■ **REQUIRED WORK**
In the listing that follows, locate the line containing "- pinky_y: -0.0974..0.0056" and the line containing "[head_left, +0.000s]". Retype exactly those two lines and every line between them, and nothing more.

■ **SUPPLIED DATA**
--
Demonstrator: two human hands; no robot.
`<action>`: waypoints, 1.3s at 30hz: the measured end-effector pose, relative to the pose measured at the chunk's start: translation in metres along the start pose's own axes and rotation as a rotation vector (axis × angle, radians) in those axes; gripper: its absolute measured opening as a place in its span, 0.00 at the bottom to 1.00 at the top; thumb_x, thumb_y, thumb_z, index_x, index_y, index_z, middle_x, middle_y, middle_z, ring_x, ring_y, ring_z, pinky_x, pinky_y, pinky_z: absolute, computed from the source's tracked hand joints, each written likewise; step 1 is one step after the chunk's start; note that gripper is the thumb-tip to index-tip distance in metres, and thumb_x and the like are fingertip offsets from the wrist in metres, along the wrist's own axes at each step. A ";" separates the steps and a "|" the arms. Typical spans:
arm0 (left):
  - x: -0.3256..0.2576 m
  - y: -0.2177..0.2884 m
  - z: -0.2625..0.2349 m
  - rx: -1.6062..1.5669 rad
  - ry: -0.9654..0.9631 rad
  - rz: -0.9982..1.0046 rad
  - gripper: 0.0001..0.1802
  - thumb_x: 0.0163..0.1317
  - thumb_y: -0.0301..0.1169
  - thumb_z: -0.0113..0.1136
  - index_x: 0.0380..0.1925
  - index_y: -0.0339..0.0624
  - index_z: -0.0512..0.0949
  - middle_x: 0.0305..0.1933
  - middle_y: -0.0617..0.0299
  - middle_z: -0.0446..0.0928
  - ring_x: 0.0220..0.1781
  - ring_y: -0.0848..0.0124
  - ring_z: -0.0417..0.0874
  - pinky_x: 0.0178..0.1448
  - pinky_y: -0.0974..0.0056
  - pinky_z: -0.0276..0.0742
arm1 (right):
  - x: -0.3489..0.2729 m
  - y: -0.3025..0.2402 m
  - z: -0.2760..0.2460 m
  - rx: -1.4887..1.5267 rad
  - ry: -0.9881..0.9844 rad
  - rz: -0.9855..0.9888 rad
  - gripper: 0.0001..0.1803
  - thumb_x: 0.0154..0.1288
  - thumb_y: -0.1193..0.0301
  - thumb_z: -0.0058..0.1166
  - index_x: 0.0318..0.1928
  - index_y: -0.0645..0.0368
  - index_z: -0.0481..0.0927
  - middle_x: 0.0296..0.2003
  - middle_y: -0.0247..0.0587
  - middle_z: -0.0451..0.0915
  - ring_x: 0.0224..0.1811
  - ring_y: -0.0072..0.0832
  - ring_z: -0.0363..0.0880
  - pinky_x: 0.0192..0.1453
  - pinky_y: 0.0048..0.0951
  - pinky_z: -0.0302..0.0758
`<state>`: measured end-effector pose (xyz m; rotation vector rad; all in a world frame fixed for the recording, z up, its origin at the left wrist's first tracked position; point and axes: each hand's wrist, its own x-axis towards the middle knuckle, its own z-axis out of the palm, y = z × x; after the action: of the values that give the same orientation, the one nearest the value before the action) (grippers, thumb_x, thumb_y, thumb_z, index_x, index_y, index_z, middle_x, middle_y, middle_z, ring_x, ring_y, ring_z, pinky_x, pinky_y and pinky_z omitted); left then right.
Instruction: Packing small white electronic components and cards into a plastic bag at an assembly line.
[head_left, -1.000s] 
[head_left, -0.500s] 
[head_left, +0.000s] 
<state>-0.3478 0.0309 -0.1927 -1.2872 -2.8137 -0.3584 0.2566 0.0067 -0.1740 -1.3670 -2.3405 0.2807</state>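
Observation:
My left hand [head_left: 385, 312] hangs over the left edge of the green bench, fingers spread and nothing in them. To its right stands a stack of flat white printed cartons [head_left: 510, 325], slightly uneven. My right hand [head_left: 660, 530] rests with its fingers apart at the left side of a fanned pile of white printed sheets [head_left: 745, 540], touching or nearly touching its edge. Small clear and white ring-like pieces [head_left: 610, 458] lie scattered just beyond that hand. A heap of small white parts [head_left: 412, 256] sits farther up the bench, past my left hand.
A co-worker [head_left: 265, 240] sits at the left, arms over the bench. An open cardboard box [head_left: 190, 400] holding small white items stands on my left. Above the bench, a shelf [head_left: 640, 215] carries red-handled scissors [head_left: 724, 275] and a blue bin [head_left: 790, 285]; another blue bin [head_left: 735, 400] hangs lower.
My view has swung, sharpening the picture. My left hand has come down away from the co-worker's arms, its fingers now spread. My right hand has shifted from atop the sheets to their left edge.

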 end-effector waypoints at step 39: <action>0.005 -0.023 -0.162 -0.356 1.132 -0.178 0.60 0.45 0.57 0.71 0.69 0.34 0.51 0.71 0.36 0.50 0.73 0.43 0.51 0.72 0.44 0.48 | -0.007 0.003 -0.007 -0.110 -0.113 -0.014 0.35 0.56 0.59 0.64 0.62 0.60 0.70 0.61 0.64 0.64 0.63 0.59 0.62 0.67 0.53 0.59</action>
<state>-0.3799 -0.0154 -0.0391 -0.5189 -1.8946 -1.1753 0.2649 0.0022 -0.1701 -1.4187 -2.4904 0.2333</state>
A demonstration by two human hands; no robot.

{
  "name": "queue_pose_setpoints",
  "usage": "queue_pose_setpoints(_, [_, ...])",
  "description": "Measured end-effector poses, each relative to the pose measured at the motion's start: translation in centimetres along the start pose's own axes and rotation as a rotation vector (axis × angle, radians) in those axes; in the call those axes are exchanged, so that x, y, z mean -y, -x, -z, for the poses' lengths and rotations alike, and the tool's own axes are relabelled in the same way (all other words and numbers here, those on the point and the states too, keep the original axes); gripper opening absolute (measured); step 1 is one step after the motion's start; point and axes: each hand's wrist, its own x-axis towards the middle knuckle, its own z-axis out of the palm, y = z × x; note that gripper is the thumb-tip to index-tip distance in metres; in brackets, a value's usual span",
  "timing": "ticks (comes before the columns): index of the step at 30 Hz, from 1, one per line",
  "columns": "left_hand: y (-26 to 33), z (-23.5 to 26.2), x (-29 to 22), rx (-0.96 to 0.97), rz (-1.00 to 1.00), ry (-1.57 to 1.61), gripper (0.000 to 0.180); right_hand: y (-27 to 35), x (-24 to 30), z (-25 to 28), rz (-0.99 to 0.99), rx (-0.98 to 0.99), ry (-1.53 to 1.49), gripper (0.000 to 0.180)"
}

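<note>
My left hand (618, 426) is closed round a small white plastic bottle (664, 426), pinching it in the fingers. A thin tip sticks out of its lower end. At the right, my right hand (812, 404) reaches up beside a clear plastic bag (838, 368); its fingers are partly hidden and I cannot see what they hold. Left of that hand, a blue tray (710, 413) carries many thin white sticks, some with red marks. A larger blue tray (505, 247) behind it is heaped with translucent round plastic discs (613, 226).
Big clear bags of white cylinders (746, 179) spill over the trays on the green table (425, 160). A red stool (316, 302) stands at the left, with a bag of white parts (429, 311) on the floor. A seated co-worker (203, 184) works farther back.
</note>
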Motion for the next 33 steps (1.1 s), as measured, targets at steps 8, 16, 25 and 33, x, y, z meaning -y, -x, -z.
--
■ **ANSWER TO THIS TASK**
  - pinky_y: -0.0974..0.0056
  - pinky_z: -0.0276..0.0742
arm1 (right):
  - x: -0.3489..0.2729 m
  - y: -0.3025..0.2402 m
  - z: -0.2760..0.2460 m
  - rx: -1.4887..1.5267 rad
  - ry: -0.9881..0.9844 rad
  - rz: -0.9855..0.9888 rad
  - gripper: 0.0001..0.1803
  - thumb_x: 0.0154..0.1288
  - thumb_y: -0.1193..0.0301
  - thumb_z: -0.0058..0.1166
  - index_x: 0.0318..0.1928
  - index_y: -0.0645..0.0368
  - index_z: -0.0481..0.0927
  - middle_x: 0.0296..0.2003
  - middle_y: -0.0247..0.0587
  - middle_z: -0.0451..0.0915
  - ring_x: 0.0224..0.1811
  - ring_y: -0.0072..0.0832
  - ring_z: -0.0363..0.0880
  - pinky_x: 0.0192..0.1453
  - pinky_y: 0.0048..0.0951
  - pinky_z: -0.0302..0.0758
`<state>`: measured end-effector pose (xyz m; rotation vector rad; all in a world frame fixed for the recording, z up, its origin at the left wrist's first tracked position; point and axes: each hand's wrist, its own x-axis towards the middle knuckle, its own z-axis out of the palm, y = z × x; after the action: of the values that give the same orientation, the one nearest the value before the action) (grippers, thumb_x, thumb_y, thumb_z, index_x, index_y, index_z, middle_x, middle_y, middle_z, ring_x, ring_y, ring_z, pinky_x, pinky_y and pinky_z omitted); left then right.
Instruction: Packing small white electronic components and cards into a plastic bag at an assembly line.
[head_left, -1.000s] 
[head_left, -0.500s] 
[head_left, +0.000s] 

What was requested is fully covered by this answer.